Ron Rubin



Ron Rubin

At 80, Ron Rubin, real estate developer extraordinaire, is still trim, agile and very active. He works out for 90 minutes three times a week and plays golf regularly. Without being specific, he says there have been health challenges, but, he emphasizes, “I’m good.” He doesn’t appear to have slowed down.


Now, dressed in a shirt open at the collar and a blue golf sweater, he is virtually hidden behind several unsteady piles of paper that he is trying to offload from his desk to an industrial-size garbage bin. He doesn’t seem to be having much success.


Which is rare. Because, over the years, Rubin has been fabulously successful buying and developing some of the city’s grandest buildings, including the Bellevue-Stratford at Broad and Walnut Streets, Mellon Bank Center at 18th and Market Streets, the PSFS Building at 12th and Market Streets (which he helped convert into the Loews Hotel), the old Strawbridge and Clothier Building at Eighth and Market Streets, which has been renovated for office space, the nearby Gallery and a lot more.


Indeed, Rubin has long controlled more Center City space than anyone, first as CEO of the Rubin Organization, which his father founded, and more recently as CEO of the Pennsylvania Real Estate Investment Trust, which bought out the Rubin Organization in 1997. PREIT owns around 40 malls, including those in Cherry Hill and Plymouth Meeting, in 13 states. (Rubin will be stepping down from PREIT as of June 7.)

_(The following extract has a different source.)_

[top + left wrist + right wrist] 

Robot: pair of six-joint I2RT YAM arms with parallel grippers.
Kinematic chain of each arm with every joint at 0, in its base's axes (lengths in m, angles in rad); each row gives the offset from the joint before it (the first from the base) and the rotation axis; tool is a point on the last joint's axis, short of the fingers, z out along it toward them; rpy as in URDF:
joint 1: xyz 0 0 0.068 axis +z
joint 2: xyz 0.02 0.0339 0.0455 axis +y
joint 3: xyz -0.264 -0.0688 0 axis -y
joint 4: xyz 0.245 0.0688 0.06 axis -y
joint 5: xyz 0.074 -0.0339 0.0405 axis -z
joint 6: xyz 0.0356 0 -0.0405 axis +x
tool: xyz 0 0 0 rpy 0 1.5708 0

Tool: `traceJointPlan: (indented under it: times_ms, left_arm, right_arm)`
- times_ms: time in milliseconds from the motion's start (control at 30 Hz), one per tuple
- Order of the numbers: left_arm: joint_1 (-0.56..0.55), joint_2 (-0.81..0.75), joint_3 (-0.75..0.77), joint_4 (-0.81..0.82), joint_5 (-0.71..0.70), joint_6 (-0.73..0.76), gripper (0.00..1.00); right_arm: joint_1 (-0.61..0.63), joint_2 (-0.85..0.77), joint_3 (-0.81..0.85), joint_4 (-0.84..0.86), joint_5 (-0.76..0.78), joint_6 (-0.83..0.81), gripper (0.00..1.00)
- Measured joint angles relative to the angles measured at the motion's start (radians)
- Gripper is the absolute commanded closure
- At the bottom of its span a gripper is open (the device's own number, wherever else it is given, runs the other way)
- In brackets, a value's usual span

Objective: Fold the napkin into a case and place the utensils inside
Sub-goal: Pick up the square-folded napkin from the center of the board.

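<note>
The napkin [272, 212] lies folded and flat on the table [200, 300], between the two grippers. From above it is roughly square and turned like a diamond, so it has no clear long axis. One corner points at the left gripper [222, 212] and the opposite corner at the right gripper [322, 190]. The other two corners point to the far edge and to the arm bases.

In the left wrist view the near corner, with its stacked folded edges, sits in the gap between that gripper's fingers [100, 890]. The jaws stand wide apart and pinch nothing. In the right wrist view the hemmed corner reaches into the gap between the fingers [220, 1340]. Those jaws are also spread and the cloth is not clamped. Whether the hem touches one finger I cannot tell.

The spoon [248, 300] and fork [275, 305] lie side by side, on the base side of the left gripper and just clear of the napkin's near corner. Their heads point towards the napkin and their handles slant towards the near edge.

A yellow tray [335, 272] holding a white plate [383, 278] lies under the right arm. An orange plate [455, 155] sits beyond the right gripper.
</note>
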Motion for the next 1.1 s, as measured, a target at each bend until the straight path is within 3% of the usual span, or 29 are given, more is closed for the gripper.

But the building we’re in now — the Bellevue — is the one for which he broke one of the real estate commandments by which he thrives, one that his father handed down to him: “Don’t fall in love with the bricks.”


These bricks were special, though. The Bellevue, the duchess of Broad Street, was slated for destruction after Legionnaire’s Disease there killed 34 and infected 221 American Legion conventioneers in 1976. Frank Rizzo, the mayor then, wanted to tear it down and replace it with a parking lot. Rubin bought it — and saved it — after some challenging years.


The purchase was quite an event for the Rubins, father and son. Richard Rubin, who came here from Ukraine when he was a child, got his first job delivering shoes from a high-end shoe store to guests at the Bellevue. He had to use the service entrance. “So it was quite a thrill” to buy it, says Rubin fils. There is a photograph in his third-floor office of his father kissing him after the Bellevue deal was signed. 


Rubin is also the man most responsible for launching the Center City District, which started in 1991 and has helped make Center City immeasurably cleaner, safer and more inviting.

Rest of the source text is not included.